後遺症の原因は明らかにはなっていませんが。サイトカインストームによるもの、ウイルスの活動による影響などが考えられています。またSARS-CoV2が体内に侵入する足がかりとしているACE-2が肺、脳、鼻粘膜、心臓、血管内皮に存在することも関係があると言われています。ACE-2があるとその細胞にはウイルスが侵入でき、ウイルスが侵入した細胞は破壊されてしまうのでACE-2が存在する細胞がある部分はCOVID-19に罹患した時に障害を受けることになります。障害を受けた後に何らかの理由で修復がうまくいかなければ長期にわたって後遺症として症状が残るということが考えられるのです。
COVID-19の治療とは
残念ながら現時点でCOVID-19の後遺症に対して確立された治療は存在しません。現在ある症状に対して、それを和らげるための治療を行なっていく対症療法が基本となっています。今後さらにCOVID-19の病態の理解が進んでいくことで有効な治療が見つかっていくことが期待されています。

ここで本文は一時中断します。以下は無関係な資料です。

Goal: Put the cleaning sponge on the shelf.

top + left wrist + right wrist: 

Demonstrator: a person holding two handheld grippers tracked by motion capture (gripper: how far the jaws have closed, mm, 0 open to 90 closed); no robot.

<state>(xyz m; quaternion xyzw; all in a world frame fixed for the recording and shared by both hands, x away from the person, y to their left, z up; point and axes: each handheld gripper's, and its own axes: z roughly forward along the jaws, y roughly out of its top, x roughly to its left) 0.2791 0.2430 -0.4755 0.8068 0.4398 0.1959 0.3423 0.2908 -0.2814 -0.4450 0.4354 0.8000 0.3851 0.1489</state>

コロナはただの風邪というにはあまりにも後遺症が多く長く続きます。中には生活の質(quality of life:QOL)を大幅に下げてしまうようなものも含まれています。COVID-19に罹患しないような感染対策を十分に行い、ワクチン接種も可能な限り行うことをお勧めします。症状からCOVID-19が疑われるような時には重症化を防ぐために早期に医療機関に連絡し、受診などの指示を受けるようにしてください。
まとめ
今回はCOVID-19の病態や治療・後遺症について解説をしていきました。「コロナはただの風邪」というような主張を見聞きすることもありますが、発症後期に大きな炎症を引き起こすという点で、ただの風邪とは明確に区別すべき感染症であると言えます。またそれによって多彩で長期間にわたる後遺症を残すことも明らかになっています。若年者や軽症患者でも後遺症は出現し長期間残る場合があります。これらの後遺症で生活の質が下がることを防ぐためにまずはCOVID-19に感染しないことが最も重要と言えます。また重症化すると後遺症の出現率が上昇することが考えられます。重症化を防ぐためにも基礎疾患をお持ちの方は普段から基礎疾患の治療をしっかり受けて、ワクチン接種を行い症状に気づいた時にはなるべく早期の医療機関への相談を検討してください。